The end is near. Or at least nearer than it was the day Jesus spoke these words. But the reality is that life on planet Earth will come to an end.

Jesus wants us to be prepared, to watch out, be on guard, stand firm. Is the abomination that causes desolation already in our pulpits? False prophets will deceive some, some will turn away from the faith, the love of most will grow cold.

Don’t be one of them.

Let’s determine to stay in God’s Word, to grow, to put on the whole armor of God, and to stay true to the truth that is Jesus. “He who stands firm to the end will be saved.”

Stand firm.

October 29; To Love God

Mark 12:18-40; Matthew 22:23-23:36; Luke 20:27-47, 10:25-28

I don’t think I can skim over what Jesus says is the greatest commandment. So I’ve sat here for a bit and pondered what it means to love God. Is it the kind of love we see on “The Bachelor?” Is it the kind of love we express when someone gets a new haircut? Is it a love that gets more than it gives, is is dependent on circumstances?

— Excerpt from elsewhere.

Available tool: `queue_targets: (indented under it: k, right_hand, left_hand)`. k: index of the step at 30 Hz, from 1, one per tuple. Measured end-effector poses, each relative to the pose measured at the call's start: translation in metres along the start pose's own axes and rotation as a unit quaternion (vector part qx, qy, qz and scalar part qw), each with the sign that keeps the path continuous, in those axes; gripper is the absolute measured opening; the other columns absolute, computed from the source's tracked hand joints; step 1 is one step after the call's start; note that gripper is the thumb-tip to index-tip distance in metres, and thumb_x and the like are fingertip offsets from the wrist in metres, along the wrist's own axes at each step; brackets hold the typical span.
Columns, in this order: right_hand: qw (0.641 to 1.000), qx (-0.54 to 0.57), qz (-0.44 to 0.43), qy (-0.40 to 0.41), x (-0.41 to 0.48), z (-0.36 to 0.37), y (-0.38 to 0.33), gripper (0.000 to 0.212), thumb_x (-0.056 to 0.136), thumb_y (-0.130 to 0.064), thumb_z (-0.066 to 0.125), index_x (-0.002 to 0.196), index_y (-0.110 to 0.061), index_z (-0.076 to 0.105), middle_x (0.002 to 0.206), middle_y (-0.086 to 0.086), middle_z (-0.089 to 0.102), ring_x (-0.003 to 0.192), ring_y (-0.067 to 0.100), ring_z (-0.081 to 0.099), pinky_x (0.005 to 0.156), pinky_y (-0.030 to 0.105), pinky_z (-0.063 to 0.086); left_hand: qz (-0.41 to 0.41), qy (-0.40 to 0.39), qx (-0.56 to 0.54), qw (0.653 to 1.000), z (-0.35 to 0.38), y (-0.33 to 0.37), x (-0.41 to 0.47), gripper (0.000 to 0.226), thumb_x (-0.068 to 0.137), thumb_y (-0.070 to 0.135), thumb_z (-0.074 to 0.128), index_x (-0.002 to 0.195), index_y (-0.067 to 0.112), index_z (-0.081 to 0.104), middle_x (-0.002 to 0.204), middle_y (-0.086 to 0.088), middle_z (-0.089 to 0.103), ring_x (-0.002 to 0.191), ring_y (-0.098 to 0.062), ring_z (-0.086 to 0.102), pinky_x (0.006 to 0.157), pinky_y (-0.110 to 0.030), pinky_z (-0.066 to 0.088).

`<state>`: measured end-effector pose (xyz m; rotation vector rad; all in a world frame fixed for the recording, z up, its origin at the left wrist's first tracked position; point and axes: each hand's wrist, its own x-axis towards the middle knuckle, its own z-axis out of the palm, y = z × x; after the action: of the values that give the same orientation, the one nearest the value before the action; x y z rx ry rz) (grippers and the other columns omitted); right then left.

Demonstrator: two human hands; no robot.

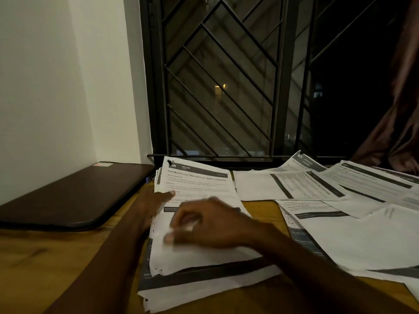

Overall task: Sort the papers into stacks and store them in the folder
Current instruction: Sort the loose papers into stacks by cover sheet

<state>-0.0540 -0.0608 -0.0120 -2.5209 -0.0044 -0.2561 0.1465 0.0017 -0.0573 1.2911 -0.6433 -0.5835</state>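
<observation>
1. My right hand (204, 223) lies curled on the stack (204, 259); blur hides whether it pinches a sheet.
2. My left hand (154, 200) rests straight-fingered on the stack's left edge.
3. The folder (68, 196) lies closed, further left.
4. Loose papers (340, 191) spread right, below the window (226, 87).

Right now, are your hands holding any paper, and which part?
Left hand presses the left edge of the paper stack with straight fingers. Right hand rests curled on its top sheet; blur hides any pinch.
</observation>
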Motion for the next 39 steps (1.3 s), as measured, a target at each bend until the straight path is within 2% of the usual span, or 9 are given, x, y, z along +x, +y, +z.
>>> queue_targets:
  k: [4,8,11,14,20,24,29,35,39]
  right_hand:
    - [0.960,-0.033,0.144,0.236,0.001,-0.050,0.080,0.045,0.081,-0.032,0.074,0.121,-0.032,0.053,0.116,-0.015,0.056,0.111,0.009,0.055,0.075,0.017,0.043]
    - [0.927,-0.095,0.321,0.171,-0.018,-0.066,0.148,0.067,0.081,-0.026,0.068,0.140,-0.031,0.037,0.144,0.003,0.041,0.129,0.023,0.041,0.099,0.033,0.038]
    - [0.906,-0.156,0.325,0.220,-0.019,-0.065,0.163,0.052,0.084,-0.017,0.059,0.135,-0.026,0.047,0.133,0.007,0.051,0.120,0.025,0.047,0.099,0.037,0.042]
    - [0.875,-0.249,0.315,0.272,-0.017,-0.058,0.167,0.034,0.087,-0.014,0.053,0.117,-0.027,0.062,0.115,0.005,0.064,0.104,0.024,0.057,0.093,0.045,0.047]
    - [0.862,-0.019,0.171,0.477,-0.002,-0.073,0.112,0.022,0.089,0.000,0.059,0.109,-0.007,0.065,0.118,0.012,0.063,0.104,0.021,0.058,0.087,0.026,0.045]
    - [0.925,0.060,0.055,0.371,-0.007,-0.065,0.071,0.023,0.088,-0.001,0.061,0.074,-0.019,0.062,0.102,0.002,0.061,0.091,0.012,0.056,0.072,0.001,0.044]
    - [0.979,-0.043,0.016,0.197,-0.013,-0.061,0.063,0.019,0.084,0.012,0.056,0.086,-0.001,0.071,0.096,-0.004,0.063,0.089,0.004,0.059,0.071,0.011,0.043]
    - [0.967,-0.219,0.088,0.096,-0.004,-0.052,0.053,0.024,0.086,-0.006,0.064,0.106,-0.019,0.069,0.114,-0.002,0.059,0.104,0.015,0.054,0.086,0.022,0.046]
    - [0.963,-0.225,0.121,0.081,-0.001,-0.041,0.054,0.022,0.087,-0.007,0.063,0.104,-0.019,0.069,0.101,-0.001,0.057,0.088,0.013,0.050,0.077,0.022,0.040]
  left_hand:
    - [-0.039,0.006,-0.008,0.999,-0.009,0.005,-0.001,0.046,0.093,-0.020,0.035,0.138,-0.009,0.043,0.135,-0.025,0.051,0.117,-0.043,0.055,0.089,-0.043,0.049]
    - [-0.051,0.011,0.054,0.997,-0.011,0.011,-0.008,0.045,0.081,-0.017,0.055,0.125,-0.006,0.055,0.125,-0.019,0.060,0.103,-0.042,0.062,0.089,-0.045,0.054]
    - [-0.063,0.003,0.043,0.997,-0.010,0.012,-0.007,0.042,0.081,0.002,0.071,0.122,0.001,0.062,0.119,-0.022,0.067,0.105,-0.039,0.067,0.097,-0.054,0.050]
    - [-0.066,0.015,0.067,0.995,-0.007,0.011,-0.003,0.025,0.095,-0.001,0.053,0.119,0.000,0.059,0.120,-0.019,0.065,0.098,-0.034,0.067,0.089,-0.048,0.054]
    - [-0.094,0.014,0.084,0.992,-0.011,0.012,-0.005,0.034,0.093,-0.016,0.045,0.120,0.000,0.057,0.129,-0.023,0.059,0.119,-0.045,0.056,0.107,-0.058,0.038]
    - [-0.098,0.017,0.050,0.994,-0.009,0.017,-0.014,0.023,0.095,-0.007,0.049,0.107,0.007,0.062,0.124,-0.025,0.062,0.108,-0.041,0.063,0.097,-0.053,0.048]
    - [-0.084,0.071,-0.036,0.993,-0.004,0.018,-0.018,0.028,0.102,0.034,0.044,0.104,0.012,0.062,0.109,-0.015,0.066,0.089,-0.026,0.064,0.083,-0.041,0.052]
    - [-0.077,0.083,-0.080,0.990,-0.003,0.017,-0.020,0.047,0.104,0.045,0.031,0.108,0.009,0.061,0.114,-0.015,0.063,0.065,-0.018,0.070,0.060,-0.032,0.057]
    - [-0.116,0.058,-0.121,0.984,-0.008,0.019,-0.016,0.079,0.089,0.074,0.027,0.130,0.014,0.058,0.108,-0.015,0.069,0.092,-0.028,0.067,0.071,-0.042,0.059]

What does it mean to love God the way He deserves?

First of all, Jesus tells us we need to love Him with our whole heart, that part of us that is our hopes and dreams, our life and our emotions. It’s that which makes me me and you you. The question is, do I love God with all of me?

Jesus says we should love God with all our soul; the eternal, spiritual part of us. Does my love of God translate into complete trust, obedience, worship and praise? Is my love of God that which drives my faith? God is spirit, and we who worship Him must worship Him in spirit and in truth. Does that define my love of God?

And Jesus says we should love God with all our mind. Love of God is not a mindless emotion. Can I honestly say I love God with good sense and thoughtful choice? Is my love for God simply a reaction toward His love for me, or is it a conscious decision to love Him because He first loved me?

The Ten Commandments would be so much easier to obey if we loved God like He deserves. Jesus said loving Him is the greatest commandment.

It’s that important.

October 28; Perfectly Centered

Mark 11:27-12:17; Matthew 21:23-22:22; Luke 20:1-26

Jesus is the Cornerstone, the One on whom the Church is built. There is so much in just that one statement!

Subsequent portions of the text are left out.